Complementing this apparent celebration of Thatcherism is the charge that the Left has failed to adopt a ‘national-popular’ approach of its own to ideological and political struggle and has fallen back on economistic or voluntaristic analysis of the growing crisis of social democracy and the Left in Britain.

This last approach is represented above all in the work of Stuart Hall, but it has since been adopted quite widely on the left. The guiding thread of Hall’s work is the argument that Thatcherism rests on ‘authoritarian populism’. He argues that ‘authoritarian populism’ (hereafter ‘ap’) successfully condenses a wide range of popular discontents with the post-war economic and political order and mobilizes them around an authoritarian, right-wing solution to the current economic and political crisis in Britain. This success is regarded with begrudging admiration because Thatcherism took the ideological struggle more seriously than the Left and has reaped the reward of popular support. Some conclude that the Left must articulate Thatcherite themes into its own discourse, but others, such as Hall, insist that Thatcherism can best be defeated by developing an alternative vision of the future, a socialist morality, and a socialist common-sense. Thus the apparent ideological celebration of Thatcherism is complemented by an emphasis on ideological struggle in the socialist response. This approach has been much acclaimed on the left even if it has not yet become the dominant approach to Thatcherism.

We criticize some implications of this approach in the present section and will consider alternatives below. Firstly, we argue that the precise meaning of ‘authoritarian populism’ is unclear and that this can lead to incoherent or inconsistent explanations. This derives in turn from an uncritical use of Gramsci’s rather descriptive accounts of hegemony and/or from an over-extension of ‘authoritarian populism’ (ap) to very different fields and levels of social, political, and ideological analysis. In particular these studies generalize too readily from changes in the ideological field to other areas of British society. This tends to mystify the real sources of support for Thatcherism because they are subsumed indiscriminately under the rubric of ap. This problem is compounded since the politics of electoral support is often conflated with the politics of governmental power. Thus the ap approach ignores some potential sources of contradiction and tension within Thatcherism and overstates its general strength and resilience.
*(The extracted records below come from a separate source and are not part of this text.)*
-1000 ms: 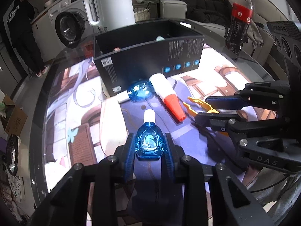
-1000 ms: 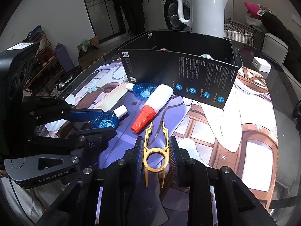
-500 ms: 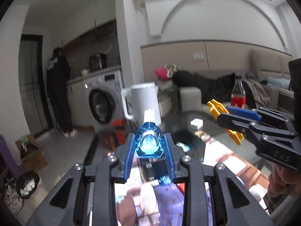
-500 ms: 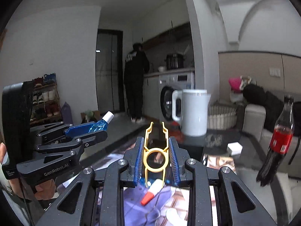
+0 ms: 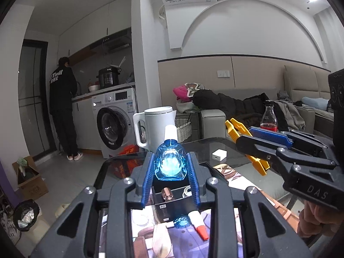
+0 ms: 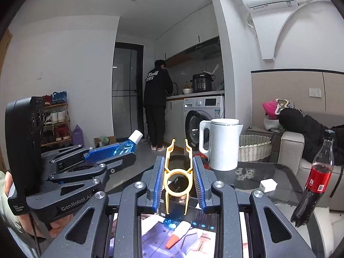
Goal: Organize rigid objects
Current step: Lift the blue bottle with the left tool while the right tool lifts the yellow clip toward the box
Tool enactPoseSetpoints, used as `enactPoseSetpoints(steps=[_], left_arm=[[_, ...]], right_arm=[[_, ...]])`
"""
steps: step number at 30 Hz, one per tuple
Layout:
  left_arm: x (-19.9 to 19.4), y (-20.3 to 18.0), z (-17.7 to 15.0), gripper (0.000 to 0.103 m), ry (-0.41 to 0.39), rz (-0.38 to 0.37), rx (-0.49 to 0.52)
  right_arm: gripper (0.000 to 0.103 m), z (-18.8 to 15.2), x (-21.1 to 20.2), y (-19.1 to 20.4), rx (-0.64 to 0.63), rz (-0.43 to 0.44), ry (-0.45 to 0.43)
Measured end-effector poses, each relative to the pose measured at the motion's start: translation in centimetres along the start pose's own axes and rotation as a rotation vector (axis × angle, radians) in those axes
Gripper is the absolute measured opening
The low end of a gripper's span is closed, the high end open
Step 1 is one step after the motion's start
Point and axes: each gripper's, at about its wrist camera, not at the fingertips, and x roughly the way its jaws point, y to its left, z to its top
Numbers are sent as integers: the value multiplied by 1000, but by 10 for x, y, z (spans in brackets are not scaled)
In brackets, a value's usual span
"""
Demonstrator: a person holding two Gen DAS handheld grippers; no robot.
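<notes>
A: Left hand-held gripper (image 5: 171, 178) — state?

B: Clamped on a blue glass bottle with a white cap (image 5: 170, 161). The blue pads press both of its sides, cap pointing away from the camera. It is held in the air above the bench (image 5: 217, 146).

A: Right hand-held gripper (image 6: 178, 183)?

B: Closed on a yellow plastic clip tool (image 6: 177, 178). The ring of the tool sits between the pads, its two prongs reaching forward past the fingertips. Also lifted off the bench. In the left wrist view the same tool (image 5: 247, 145) juts from the right gripper at the right side.

A: What remains below?

B: A black open box (image 5: 172, 202) stands on the printed mat, with a copper-coloured cap (image 5: 167, 193) showing inside. Just in front of the box lie a second blue bottle (image 5: 181, 222) and a white tube with an orange-red nozzle (image 5: 198, 223), side by side, close to each other; contact cannot be told.

A: Other items on the bench?

B: White kettle (image 6: 221, 144) at the far edge, a small white charger block (image 6: 268, 185), and a cola bottle (image 6: 318, 178) at the right.
</notes>
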Motion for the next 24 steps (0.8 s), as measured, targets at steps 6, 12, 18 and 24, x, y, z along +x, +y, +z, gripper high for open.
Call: enactPoseSetpoints(steps=[6, 12, 18, 24], left_arm=[[35, 6, 17, 29, 16, 2, -45], [74, 12, 28, 29, 46, 11, -102], [103, 17, 32, 29, 50, 29, -150], [134, 18, 22, 29, 151, 4, -172]], right_arm=[[26, 14, 27, -9, 20, -29, 0], [26, 27, 67, -27, 46, -79, 5], [26, 28, 110, -46, 77, -107, 40], [26, 21, 144, -64, 105, -121, 136]])
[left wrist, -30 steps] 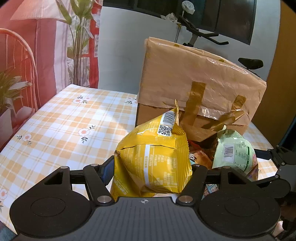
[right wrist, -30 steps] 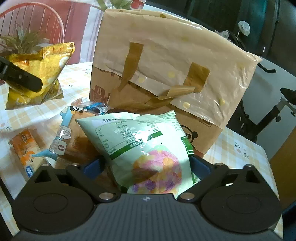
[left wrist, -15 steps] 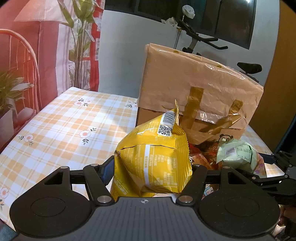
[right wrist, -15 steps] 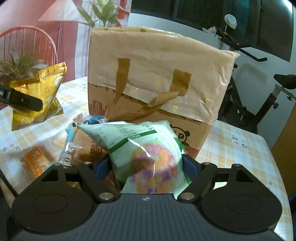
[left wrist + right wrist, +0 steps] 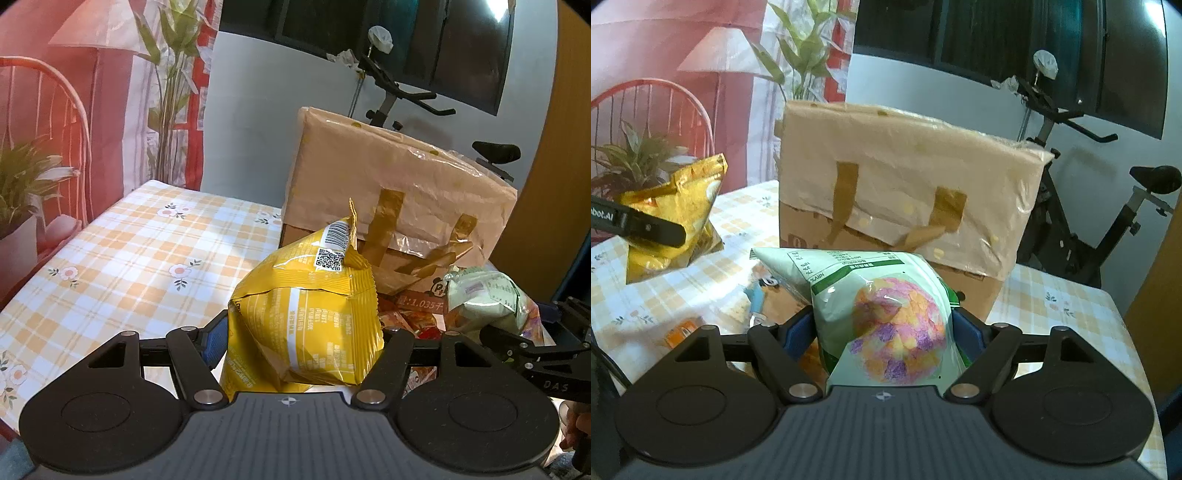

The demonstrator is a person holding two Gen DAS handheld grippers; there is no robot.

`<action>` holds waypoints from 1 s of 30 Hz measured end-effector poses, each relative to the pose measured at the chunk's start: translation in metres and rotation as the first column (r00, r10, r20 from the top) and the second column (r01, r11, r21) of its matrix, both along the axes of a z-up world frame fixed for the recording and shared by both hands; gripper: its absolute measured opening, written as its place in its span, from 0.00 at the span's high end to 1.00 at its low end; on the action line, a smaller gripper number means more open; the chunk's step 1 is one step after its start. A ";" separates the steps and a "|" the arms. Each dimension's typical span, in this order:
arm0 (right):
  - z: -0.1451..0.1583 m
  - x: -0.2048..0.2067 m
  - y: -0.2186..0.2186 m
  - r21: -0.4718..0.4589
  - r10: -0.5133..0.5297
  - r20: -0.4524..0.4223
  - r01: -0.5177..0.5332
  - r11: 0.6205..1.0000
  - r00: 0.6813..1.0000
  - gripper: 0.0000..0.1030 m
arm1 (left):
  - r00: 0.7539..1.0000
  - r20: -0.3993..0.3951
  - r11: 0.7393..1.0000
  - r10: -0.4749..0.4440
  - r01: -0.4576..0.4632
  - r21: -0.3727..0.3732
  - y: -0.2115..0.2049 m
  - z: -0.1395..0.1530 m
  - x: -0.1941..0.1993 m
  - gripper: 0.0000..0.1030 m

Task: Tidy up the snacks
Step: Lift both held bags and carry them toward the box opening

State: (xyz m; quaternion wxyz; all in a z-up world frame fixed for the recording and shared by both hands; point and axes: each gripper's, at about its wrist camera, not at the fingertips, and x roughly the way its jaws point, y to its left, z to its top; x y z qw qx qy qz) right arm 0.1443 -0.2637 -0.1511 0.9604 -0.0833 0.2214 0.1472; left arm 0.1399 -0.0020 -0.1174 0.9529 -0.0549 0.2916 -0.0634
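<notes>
The left gripper (image 5: 301, 338) clamps a yellow snack bag (image 5: 303, 325) above the checked tablecloth (image 5: 122, 266); the right gripper (image 5: 882, 332) squeezes a pale green snack bag (image 5: 886, 317) (colourful puffs pictured). Behind stands a taped cardboard box (image 5: 905, 195).

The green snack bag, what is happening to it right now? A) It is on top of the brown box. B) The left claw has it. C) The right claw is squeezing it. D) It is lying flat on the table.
C: the green snack bag sits between the blue pads of the right claw, which press on both its sides.
</notes>
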 end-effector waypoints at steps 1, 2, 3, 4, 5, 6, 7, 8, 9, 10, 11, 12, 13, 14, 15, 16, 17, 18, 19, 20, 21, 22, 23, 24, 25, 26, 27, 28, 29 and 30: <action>0.002 -0.002 0.000 0.002 0.002 0.005 -0.002 1.000 1.000 0.23 | 1.000 0.003 1.000 0.002 -0.002 -0.001 0.000 0.001 -0.001 0.33; 0.003 -0.004 0.001 0.004 0.005 0.010 -0.005 1.000 1.000 0.23 | 1.000 0.007 1.000 0.004 -0.004 -0.002 0.000 0.002 -0.002 0.33; 0.004 -0.006 0.002 0.004 0.007 0.015 -0.007 1.000 1.000 0.23 | 1.000 0.013 1.000 0.005 -0.005 -0.001 0.001 0.004 -0.003 0.33; 0.006 -0.007 0.002 0.005 0.008 0.020 -0.008 1.000 1.000 0.23 | 1.000 0.019 1.000 0.006 -0.006 -0.001 0.002 0.005 -0.003 0.33; 0.007 -0.009 0.002 0.006 0.009 0.026 -0.009 1.000 1.000 0.23 | 1.000 0.028 1.000 0.006 -0.006 0.000 0.002 0.008 -0.004 0.33; 0.009 -0.010 0.002 0.007 0.009 0.031 -0.009 1.000 0.999 0.23 | 0.999 0.039 1.000 0.006 -0.006 0.001 0.003 0.011 -0.004 0.33; 0.011 -0.012 0.002 0.008 0.010 0.037 -0.010 1.000 0.999 0.23 | 0.999 0.050 1.000 0.005 -0.005 0.003 0.004 0.014 -0.004 0.33; 0.014 -0.013 0.001 0.008 0.009 0.045 -0.009 1.000 0.999 0.23 | 0.998 0.064 1.000 0.003 -0.003 0.005 0.004 0.018 -0.004 0.33; 0.017 -0.014 0.000 0.008 0.006 0.056 -0.007 1.000 0.998 0.23 | 0.997 0.079 1.000 0.000 0.000 0.005 0.005 0.022 -0.004 0.33; 0.020 -0.015 0.000 0.009 0.005 0.067 -0.005 1.000 0.998 0.23 | 0.996 0.093 1.000 -0.003 0.002 0.006 0.006 0.026 -0.005 0.33; 0.024 -0.017 -0.001 0.011 0.004 0.079 -0.005 1.000 0.997 0.23 | 0.994 0.107 1.000 -0.005 0.005 0.007 0.007 0.030 -0.005 0.33; 0.027 -0.017 -0.002 0.016 0.002 0.090 -0.004 1.000 0.996 0.23 | 0.993 0.119 1.000 -0.009 0.008 0.008 0.007 0.034 -0.004 0.33; 0.031 -0.018 -0.003 0.023 0.000 0.101 -0.003 1.000 0.995 0.23 | 0.992 0.128 1.000 -0.013 0.012 0.007 0.008 0.037 -0.004 0.33; 0.034 -0.018 -0.004 0.031 -0.001 0.109 -0.002 1.000 0.994 0.23 | 0.991 0.134 1.000 -0.016 0.015 0.007 0.008 0.040 -0.003 0.33; 0.038 -0.019 -0.005 0.038 -0.002 0.117 -0.003 0.999 0.993 0.23 | 0.990 0.139 1.000 -0.019 0.018 0.006 0.008 0.043 -0.002 0.33; 0.040 -0.019 -0.006 0.045 -0.002 0.125 -0.004 0.999 0.992 0.23 | 0.989 0.144 1.000 -0.022 0.021 0.004 0.008 0.046 -0.001 0.33; 0.043 -0.019 -0.007 0.050 -0.002 0.131 -0.005 0.999 0.991 0.23 | 0.989 0.148 1.000 -0.024 0.024 0.003 0.009 0.048 0.000 0.33; 0.045 -0.020 -0.007 0.056 -0.002 0.136 -0.006 0.998 0.991 0.23 | 0.988 0.153 1.000 -0.027 0.027 0.002 0.009 0.051 0.001 0.33; 0.048 -0.020 -0.008 0.061 -0.002 0.141 -0.006 0.998 0.990 0.23 | 0.987 0.157 1.000 -0.029 0.029 0.001 0.008 0.053 0.001 0.33; 0.050 -0.020 -0.008 0.066 -0.002 0.147 -0.007 0.998 0.989 0.23 | 0.986 0.161 0.999 -0.032 0.032 0.000 0.008 0.056 0.002 0.33; 0.053 -0.020 -0.009 0.070 -0.001 0.153 -0.009 0.998 0.988 0.23 | 0.986 0.165 0.999 -0.036 0.037 -0.003 0.007 0.059 0.003 0.33; 0.056 -0.020 -0.010 0.077 -0.001 0.159 -0.012 0.997 0.987 0.23 | 0.985 0.169 0.999 -0.040 0.041 -0.005 0.007 0.061 0.004 0.33; 0.060 -0.020 -0.011 0.087 0.001 0.165 -0.016 0.996 0.986 0.23 | 0.984 0.173 0.999 -0.045 0.047 -0.007 0.007 0.065 0.005 0.33; 0.063 -0.020 -0.012 0.095 0.002 0.172 -0.019 0.995 0.985 0.23 | 0.982 0.179 0.999 -0.052 0.054 -0.005 0.006 0.069 0.007 0.33; 0.067 -0.019 -0.014 0.103 0.002 0.181 -0.021 0.994 0.984 0.23 | 0.981 0.187 0.998 -0.058 0.059 -0.002 0.005 0.072 0.009 0.33; 0.072 -0.018 -0.015 0.108 0.002 0.190 -0.023 0.994 0.982 0.24 | 0.978 0.198 0.998 -0.064 0.065 0.003 0.004 0.076 0.010 0.33; 0.076 -0.016 -0.016 0.113 0.002 0.200 -0.025 0.993 0.980 0.24 | 0.975 0.209 0.998 -0.070 0.070 0.007 0.003 0.080 0.013 0.33; 0.081 -0.014 -0.017 0.116 0.003 0.212 -0.028 0.993 0.977 0.24 | 0.973 0.219 0.997 -0.075 0.075 0.007 0.002 0.083 0.016 0.33; 0.086 -0.013 -0.018 0.118 0.004 0.223 -0.031 0.992 0.975 0.24 | 0.971 0.227 0.997 -0.080 0.081 0.004 0.001 0.087 0.018 0.33; 0.090 -0.010 -0.019 0.119 0.006 0.235 -0.035 0.992 0.972 0.25 | 0.969 0.233 0.996 -0.085 0.088 -0.001 -0.001 0.090 0.022 0.33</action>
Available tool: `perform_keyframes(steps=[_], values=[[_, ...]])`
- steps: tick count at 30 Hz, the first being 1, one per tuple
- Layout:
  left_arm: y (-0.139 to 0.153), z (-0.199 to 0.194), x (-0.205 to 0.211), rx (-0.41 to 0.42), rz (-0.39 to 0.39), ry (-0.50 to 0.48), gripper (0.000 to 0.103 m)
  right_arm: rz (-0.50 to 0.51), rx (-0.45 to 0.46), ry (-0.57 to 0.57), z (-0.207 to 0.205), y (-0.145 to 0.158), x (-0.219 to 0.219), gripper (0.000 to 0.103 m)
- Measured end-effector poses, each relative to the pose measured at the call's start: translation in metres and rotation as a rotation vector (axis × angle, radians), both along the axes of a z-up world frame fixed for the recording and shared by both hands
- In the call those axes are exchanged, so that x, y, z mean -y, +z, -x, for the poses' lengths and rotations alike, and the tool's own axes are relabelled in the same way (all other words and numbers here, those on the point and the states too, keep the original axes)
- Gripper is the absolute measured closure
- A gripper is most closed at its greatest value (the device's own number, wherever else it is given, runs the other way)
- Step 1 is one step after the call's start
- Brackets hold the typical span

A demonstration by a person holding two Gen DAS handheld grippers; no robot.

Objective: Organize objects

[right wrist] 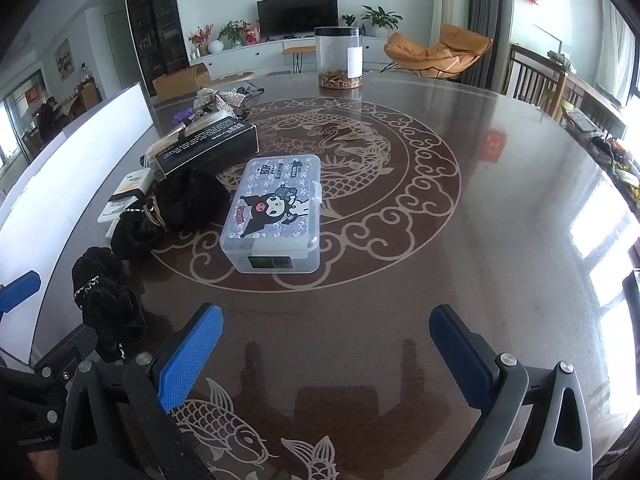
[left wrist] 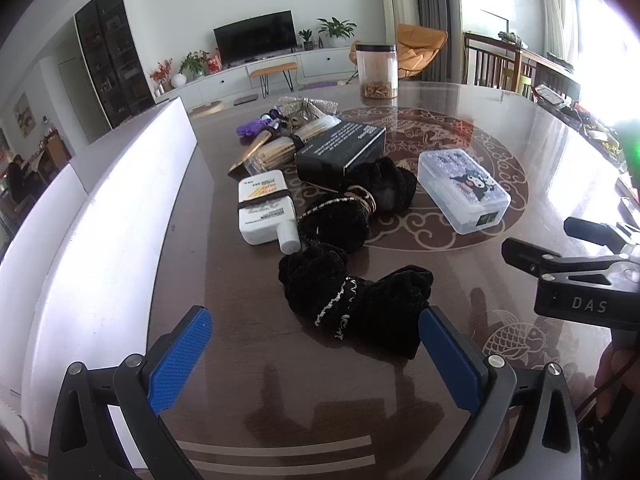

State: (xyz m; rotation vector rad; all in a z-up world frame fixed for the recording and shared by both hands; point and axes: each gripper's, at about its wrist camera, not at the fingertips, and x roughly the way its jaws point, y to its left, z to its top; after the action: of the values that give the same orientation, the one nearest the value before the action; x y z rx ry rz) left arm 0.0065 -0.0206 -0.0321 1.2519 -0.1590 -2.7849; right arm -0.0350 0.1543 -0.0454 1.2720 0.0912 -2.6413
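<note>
Our left gripper [left wrist: 316,356] and right gripper [right wrist: 326,352] hold their jaws wide apart, empty. The scrunchie [left wrist: 356,300] at 12 o'clock could slip if we pinch only fluff.

Between your right jaws lies bare table [right wrist: 400,320]; the clear box [right wrist: 272,220] stands ahead-left. Black scrunchies [left wrist: 352,304] crowd ahead of your left jaws

A scrunchie [left wrist: 352,304] is seen just ahead of the left fingers [left wrist: 180,360]. A lidded box [right wrist: 276,216] is placed well ahead of the right fingers [right wrist: 192,356], with a jar [right wrist: 339,58] far behind it.
</note>
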Motion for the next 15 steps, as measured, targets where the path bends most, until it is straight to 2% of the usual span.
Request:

In later sections we consider the economic and political background of Thatcherism and the specific characteristics of its economic and political strategy. Our account is not totally at odds with Hall’s approach and it often accepts or expands themes found in Policing the Crisis footnote1 and The Politics of Thatcherism.footnote2 But we do wish to reject the ‘ideologism’ of the ap approach. Thus we also consider the political and institutional context in which Thatcherism developed, as well as the crisis of hegemony to which it represents one response. In particular we focus on the ‘dual crisis of the state’ as a neglected aspect of the crisis of the British state and on the ‘two nations’ character and effects of Thatcherism as a neglected aspect of its politics of power. We also argue that a one-sided emphasis on ap can produce mistaken conclusions about the most appropriate left-wing strategy to counter Thatcherism.